Building a Homelab, Part 1 - Rackmounting and DNS

June 25, 2023 | 20 min. read

This is the first update post in a series I'll be doing on my homelab. If you would like some background and haven't read the first post, please do so!

I finally got around to ordering a server rack and a shelf to get everything off of the floor. I also got a rack-mountable power supply, because I was running out of sockets in the spare surge protector I was using. The rack-mountable one also has much better spacing between its sockets for chunkier power adapters, so I have a little more room to grow now. Here it is, in all its glory:

Here's the parts list, according to my Amazon order history:

I also got a Cable Matters 24 Port Patch Panel, but I have yet to punch down cables for everything. I'll leave that for when I upgrade my switch in the future, since I'm already running out of Ethernet ports on my dinky 8-port switch.

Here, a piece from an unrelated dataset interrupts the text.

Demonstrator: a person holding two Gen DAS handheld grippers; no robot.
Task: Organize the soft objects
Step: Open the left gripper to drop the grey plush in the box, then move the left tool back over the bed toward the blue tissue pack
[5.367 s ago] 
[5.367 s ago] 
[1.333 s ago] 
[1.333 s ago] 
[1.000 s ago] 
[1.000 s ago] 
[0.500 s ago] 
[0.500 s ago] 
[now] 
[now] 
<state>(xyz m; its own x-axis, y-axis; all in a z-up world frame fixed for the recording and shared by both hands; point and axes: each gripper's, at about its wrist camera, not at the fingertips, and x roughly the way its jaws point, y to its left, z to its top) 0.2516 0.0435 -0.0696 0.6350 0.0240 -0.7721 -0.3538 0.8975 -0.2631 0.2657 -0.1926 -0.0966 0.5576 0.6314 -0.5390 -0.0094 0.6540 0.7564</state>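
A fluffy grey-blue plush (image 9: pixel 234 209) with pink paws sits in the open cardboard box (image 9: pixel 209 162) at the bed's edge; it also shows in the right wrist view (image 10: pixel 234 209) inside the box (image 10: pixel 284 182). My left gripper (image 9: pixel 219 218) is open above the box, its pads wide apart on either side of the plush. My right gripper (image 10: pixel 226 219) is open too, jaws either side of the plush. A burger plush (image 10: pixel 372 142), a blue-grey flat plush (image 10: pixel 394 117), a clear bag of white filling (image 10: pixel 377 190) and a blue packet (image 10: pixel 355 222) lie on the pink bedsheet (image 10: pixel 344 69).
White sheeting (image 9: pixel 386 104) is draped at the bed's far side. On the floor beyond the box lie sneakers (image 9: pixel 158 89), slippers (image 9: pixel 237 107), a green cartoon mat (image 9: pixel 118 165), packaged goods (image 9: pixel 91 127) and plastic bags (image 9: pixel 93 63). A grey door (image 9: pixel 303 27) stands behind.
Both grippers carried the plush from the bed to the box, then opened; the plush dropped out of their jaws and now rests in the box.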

I also decided to ditch the ISP router and replace it with the old router I had laying in my closet, which happens to be a Linksys EA8300. It has a good ol' web page to change all the usual router settings (SSID, password, DHCP leases, etc.) instead of the mobile app garbage I had to put up with on the ISP router. The only problem with it is that the "Internet connection error" indicator on it lights up intermittently, despite my connection being totally fine. I'm not sure if the router doesn't like the custom DNS server or if PiHole is blocking telemetry requests, but the constant crying wolf is a little annoying.

Split-Horizon DNS

This was where the bulk of my tinkering has been the past few weeks. Like I mentioned in the last post, the DNS situation in the homelab is a little weird. I have a PiHole that both my router via its LAN IP address and my Tailnet via its Tailnet IP address point to, but the DNS records for all my hosts/services actually live in DigitalOcean. The DNS records, while visible anywhere to anyone, are still publicly inaccessible from outside the VPN since they point to Tailnet IP addresses.

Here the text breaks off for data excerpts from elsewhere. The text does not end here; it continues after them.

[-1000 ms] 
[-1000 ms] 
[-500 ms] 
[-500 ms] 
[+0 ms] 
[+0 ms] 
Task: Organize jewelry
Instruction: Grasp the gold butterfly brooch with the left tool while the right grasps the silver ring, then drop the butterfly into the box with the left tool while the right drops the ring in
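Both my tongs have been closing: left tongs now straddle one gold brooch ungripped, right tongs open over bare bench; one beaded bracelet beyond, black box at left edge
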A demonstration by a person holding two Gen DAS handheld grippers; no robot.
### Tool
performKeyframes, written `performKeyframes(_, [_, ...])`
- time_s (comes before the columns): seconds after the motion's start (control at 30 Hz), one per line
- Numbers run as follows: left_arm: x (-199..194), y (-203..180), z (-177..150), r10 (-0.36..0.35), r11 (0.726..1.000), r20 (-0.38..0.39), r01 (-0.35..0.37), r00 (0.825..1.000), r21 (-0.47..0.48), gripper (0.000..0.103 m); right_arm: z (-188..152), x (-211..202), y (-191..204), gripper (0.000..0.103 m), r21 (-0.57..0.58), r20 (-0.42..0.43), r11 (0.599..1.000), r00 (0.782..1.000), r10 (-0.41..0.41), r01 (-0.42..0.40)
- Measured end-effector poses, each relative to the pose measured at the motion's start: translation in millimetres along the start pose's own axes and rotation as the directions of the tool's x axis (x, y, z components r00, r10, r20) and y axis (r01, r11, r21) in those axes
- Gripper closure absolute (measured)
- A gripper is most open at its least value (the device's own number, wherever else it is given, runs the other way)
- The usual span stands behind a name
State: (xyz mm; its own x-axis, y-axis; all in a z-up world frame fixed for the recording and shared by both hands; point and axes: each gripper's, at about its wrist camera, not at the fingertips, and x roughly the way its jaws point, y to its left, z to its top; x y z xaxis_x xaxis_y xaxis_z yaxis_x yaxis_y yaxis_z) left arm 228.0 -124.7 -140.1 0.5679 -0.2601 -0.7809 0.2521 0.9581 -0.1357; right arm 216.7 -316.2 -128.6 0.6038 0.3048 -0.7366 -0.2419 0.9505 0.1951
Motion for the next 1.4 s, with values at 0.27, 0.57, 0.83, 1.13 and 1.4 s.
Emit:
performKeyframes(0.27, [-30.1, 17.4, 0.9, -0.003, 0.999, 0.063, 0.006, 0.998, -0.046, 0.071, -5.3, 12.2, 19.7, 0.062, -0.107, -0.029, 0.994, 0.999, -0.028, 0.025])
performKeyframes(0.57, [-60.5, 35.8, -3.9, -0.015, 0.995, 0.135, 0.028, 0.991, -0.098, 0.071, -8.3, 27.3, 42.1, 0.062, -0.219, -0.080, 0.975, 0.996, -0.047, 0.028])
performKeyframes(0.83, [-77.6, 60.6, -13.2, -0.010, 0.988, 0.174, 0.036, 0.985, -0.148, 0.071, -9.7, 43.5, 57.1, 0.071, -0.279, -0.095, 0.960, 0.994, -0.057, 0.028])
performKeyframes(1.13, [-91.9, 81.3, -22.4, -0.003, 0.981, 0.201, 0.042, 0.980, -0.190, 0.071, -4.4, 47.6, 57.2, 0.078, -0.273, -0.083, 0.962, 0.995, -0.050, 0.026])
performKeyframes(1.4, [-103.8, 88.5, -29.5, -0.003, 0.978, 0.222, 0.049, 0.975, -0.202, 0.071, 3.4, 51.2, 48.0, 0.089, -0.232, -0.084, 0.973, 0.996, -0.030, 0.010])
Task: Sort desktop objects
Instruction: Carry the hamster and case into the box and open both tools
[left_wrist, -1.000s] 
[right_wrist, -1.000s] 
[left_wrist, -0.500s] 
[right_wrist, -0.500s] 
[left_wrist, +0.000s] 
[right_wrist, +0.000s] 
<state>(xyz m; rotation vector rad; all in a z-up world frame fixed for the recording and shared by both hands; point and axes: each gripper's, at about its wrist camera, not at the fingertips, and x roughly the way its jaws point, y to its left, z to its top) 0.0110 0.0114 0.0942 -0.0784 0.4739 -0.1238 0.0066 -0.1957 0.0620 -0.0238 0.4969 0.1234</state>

This is a little suboptimal, for two reasons. Firstly, I'd rather not have literally anyone on the Internet be able to see the stuff I have running in my homelab. Secondly, my homelab services are only accessible via the Tailnet, even if someone is in my apartment connected to the LAN. Not much of a home lab! It would be ideal to not have to install the Tailscale app on every single device in my apartment that wants to connect to homelab stuff. For some devices, like the Amazon Firestick, a Tailscale app isn't even available. I've had to just point the Firestick at the IP/port of my Jellyfin server up until now since the IP address on Jellyfin's DNS record isn't routable from the LAN. Plus, if I have friends over for LAN parties, it would take forever to get everyone set up with Tailscale and share access one device at a time.

However, I still want to be able to access my stuff when I'm out of town or on vacation and connected to the VPN. This presents a dilemma; I want my DNS records to point to two different IP addresses, depending on where the query is coming from. Good news - split-horizon DNS exists for this exact purpose. Bad news - I needed something a little fancier than PiHole's "Local DNS" feature (which is basically just an interface to /etc/hosts).

In a bit of a BIND

I'd had experience with setting up BIND in the past during a class in college The class was Linux Systems Administration, and it was easily one of the best classes I've taken in terms of real, practical knowledge gained. Each student in the class had a VM that we installed Debian on via TAR archives (no GUI installer!) and then we did everything under the sysadmin sun on those machines: setting up NGINX web servers for static websites, sending and receiving mail amongst the class' machines via SMTP, writing PAM modules so we could log in via the university's SSO, etc. , but it was nothing past installing it via apt and serving some A records from a zone file. I thought this would be a piece of cake, but it turned out to be much harder than I imagined.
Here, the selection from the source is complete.